While I agree we shouldn't scope-creep this further and change the style of all the headings, I don't think we should rush this PR now without resolving the final issue with the appendix and index table being redundant/out of date, since:

  • These are pretty central to the question of how to organize and structure the devguide (more so than some of the other implemented changes)
  • This would result in a significant regression since the appendix is missing the newly split docs, has out of date file paths and is either out of sync with or duplicate much of the new structure, unless we do the work here to update it.
  • There seems to be a fairly straightforward solution suggested by multiple people here, which would probably be around the same amount of work as updating the existing redundant appendix.

Also, keep in mind this can't be merged immediately until someone with the appropriate RTD permissions sets up the redirects (or we do them ourselves with my script or sphinx-redirects), and a repo admin can merge the PR (due to the CLA bot bug)— @ezio-melotti are you one here?
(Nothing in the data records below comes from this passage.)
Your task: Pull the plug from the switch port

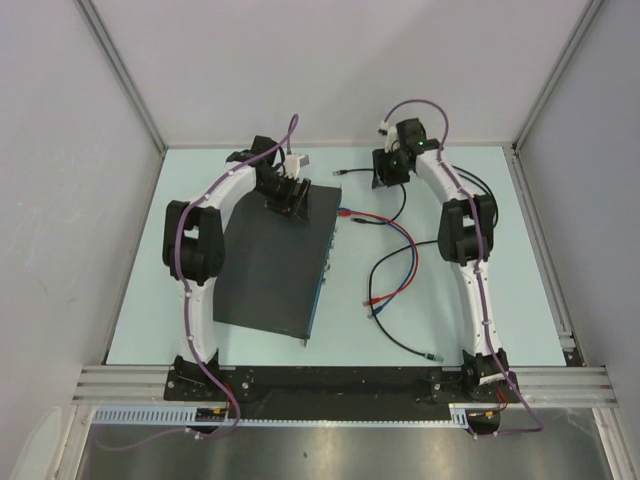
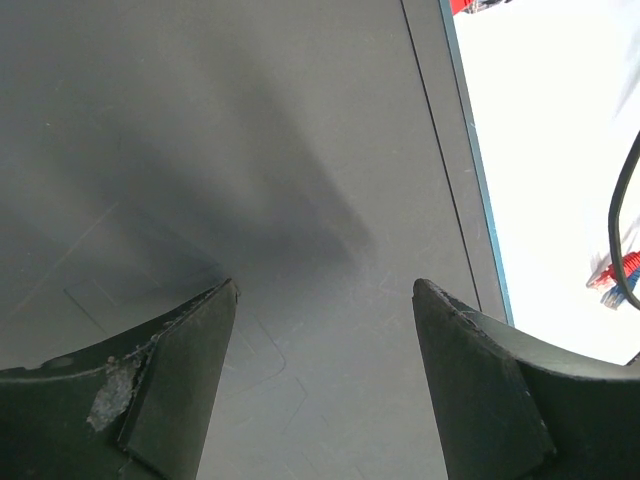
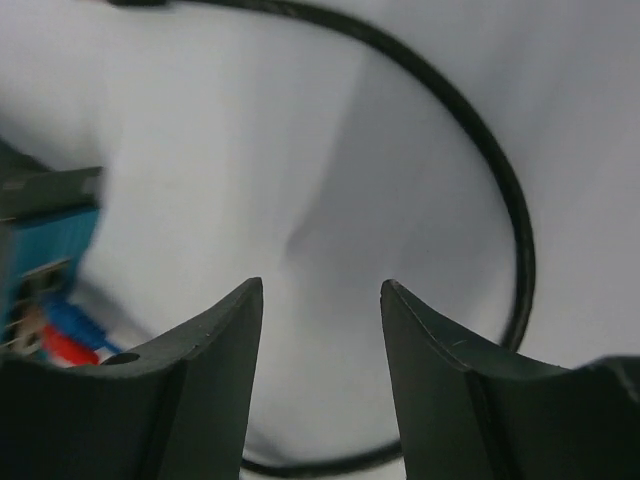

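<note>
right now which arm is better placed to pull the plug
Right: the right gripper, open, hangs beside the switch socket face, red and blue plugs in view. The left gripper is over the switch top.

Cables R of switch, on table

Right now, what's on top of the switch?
The open left gripper, over the far end of the switch, holding nothing. The arm covers that corner; contact can't be judged.

Even bright overhead light; right wrist view blurred, soft shadows.
</note>
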Tool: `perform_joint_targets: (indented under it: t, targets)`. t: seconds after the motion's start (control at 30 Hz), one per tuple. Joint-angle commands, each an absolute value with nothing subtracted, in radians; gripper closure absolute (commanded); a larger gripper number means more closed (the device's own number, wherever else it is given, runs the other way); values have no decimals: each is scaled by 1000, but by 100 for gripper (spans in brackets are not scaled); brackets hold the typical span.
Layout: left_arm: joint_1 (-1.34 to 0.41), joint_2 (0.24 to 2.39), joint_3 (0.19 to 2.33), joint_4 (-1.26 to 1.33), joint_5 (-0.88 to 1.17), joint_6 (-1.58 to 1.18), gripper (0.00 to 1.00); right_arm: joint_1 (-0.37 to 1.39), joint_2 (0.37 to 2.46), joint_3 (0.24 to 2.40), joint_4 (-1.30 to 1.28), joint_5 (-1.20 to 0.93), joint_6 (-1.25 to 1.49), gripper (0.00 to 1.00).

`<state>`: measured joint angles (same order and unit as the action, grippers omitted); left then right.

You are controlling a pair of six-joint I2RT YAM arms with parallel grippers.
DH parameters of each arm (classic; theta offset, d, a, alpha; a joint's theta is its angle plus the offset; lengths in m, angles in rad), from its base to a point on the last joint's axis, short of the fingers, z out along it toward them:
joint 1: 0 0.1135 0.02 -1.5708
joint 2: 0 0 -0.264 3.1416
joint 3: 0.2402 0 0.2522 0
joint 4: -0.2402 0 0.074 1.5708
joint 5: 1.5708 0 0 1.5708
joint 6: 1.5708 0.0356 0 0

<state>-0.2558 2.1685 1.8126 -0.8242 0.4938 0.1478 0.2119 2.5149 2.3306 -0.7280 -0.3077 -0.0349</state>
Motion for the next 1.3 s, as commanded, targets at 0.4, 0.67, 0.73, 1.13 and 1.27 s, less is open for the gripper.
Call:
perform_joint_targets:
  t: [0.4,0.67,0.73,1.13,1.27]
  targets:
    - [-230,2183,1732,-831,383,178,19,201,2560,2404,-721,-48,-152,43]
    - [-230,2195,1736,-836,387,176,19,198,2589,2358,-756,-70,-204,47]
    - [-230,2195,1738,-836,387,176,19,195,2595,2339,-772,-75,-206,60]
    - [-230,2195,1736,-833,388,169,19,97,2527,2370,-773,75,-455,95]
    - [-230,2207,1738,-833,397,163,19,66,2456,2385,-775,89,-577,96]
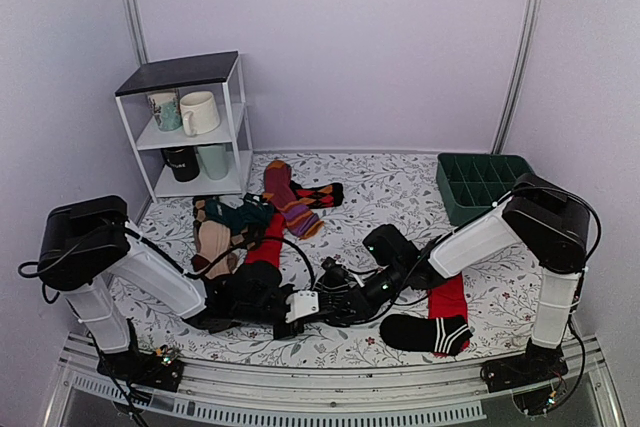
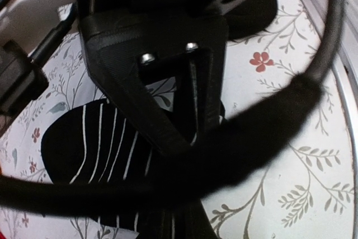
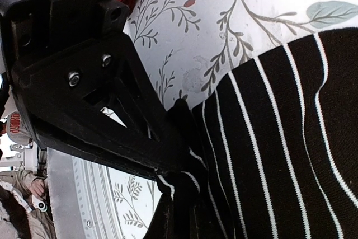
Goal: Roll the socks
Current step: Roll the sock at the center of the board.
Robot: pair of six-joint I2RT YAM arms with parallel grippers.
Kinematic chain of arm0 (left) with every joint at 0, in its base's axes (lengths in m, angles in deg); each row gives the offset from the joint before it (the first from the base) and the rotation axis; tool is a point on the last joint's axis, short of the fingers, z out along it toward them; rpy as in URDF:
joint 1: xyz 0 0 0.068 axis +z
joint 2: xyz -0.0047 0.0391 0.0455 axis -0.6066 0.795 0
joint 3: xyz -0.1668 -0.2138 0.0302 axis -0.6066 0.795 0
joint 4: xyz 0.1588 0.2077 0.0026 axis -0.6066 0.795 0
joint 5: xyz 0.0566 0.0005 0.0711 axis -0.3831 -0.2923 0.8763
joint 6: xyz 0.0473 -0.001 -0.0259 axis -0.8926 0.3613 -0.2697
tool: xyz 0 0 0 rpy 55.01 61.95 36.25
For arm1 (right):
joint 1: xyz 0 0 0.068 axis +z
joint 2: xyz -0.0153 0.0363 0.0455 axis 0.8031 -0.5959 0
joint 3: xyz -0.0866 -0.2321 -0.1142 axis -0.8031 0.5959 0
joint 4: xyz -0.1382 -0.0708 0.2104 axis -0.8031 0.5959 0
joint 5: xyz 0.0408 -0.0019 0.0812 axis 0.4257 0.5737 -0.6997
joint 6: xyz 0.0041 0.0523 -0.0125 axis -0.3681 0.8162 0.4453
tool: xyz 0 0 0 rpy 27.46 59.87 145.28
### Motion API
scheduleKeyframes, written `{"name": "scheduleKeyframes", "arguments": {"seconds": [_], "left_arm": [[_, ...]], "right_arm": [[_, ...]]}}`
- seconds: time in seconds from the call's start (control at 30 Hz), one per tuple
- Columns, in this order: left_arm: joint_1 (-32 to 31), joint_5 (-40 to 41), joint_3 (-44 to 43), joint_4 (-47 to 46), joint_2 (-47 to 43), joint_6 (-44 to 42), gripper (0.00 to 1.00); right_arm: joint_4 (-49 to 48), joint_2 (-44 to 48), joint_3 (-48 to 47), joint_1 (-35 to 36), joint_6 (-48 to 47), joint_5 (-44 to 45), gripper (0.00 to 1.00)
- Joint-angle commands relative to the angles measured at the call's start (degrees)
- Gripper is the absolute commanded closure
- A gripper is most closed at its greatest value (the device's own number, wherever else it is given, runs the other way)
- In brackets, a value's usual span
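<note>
- Gripping with both arms is under way: the striped sock (image 3: pixel 279 138) lies on the floral table cover (image 3: pixel 268 4), at the lower centre of the top view, mostly hidden under the two wrists.
- Right gripper (image 3: pixel 170 166): jaws closed, with a bunched fold of the sock's edge pinched at the tips.
- Left gripper (image 2: pixel 189 137): the fingers converge almost to a point at the sock's edge and appear to pinch it. A cable (image 2: pixel 268 121) across the lower frame hides part of the contact.
- Right wrist view: the sock extends from the jaws toward the right of the frame. Its white stripes cross that direction, so the long axis points away from the jaws.
- Left wrist view: the sock spreads to the lower left of the jaws.
- Neither arm is nearer. The roll probably has to run along that long axis.
</note>
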State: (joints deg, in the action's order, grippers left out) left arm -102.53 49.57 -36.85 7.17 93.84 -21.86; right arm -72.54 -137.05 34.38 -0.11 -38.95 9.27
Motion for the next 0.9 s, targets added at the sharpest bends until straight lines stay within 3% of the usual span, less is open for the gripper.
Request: {"name": "scheduleKeyframes", "arguments": {"seconds": [0.0, 0.13, 0.3, 0.47, 0.63, 0.87], "left_arm": [[-0.77, -2.9, -1.7, 3.22, 2.07, 0.96, 1.0], [-0.68, -5.98, -3.49, 7.38, 2.37, 2.26, 1.0], [1.43, -11.7, -4.14, 11.71, 3.34, 7.06, 1.0], [5.67, -20.18, -6.46, 18.24, 5.43, 11.42, 1.0], [7.52, -27.23, -11.03, 26.53, 9.77, 11.39, 1.0], [10.13, -33.01, -11.33, 27.56, 11.45, 12.09, 1.0]], "right_arm": [[13.51, -5.84, 3.73, 0.91, 0.42, 5.88, 0.98], [12.33, -5.39, 3.62, 0.81, 0.4, 6.19, 0.94], [5.82, -2.44, 3.5, 0.76, 0.29, 10.62, 0.77], [-14.33, 6.47, 9.73, 0.96, -0.85, 16.13, 0.69], [-33.27, 18.13, 22.19, 2.09, -6.87, 25.23, 0.61], [-32.05, 26.59, 26.5, 9.82, -20.99, 36.58, 0.56]]}}
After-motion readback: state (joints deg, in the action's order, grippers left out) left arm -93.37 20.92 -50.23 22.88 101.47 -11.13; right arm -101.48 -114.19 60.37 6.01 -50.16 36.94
And the existing PRs should transfer, so long as the move was detected (as most were) instead of the page split, and the relevant text wasn't changed.

As @ezio-melotti suggests, the various recommended reading relevant to each of the audience types can go under the respective table colums (Contributor, Triager, Documentarian, CoreDev) in the table on the index page index. That would be a lot better than reverting whole appendix removal and should be a similar amount of work as updating both to properly reflect the changes.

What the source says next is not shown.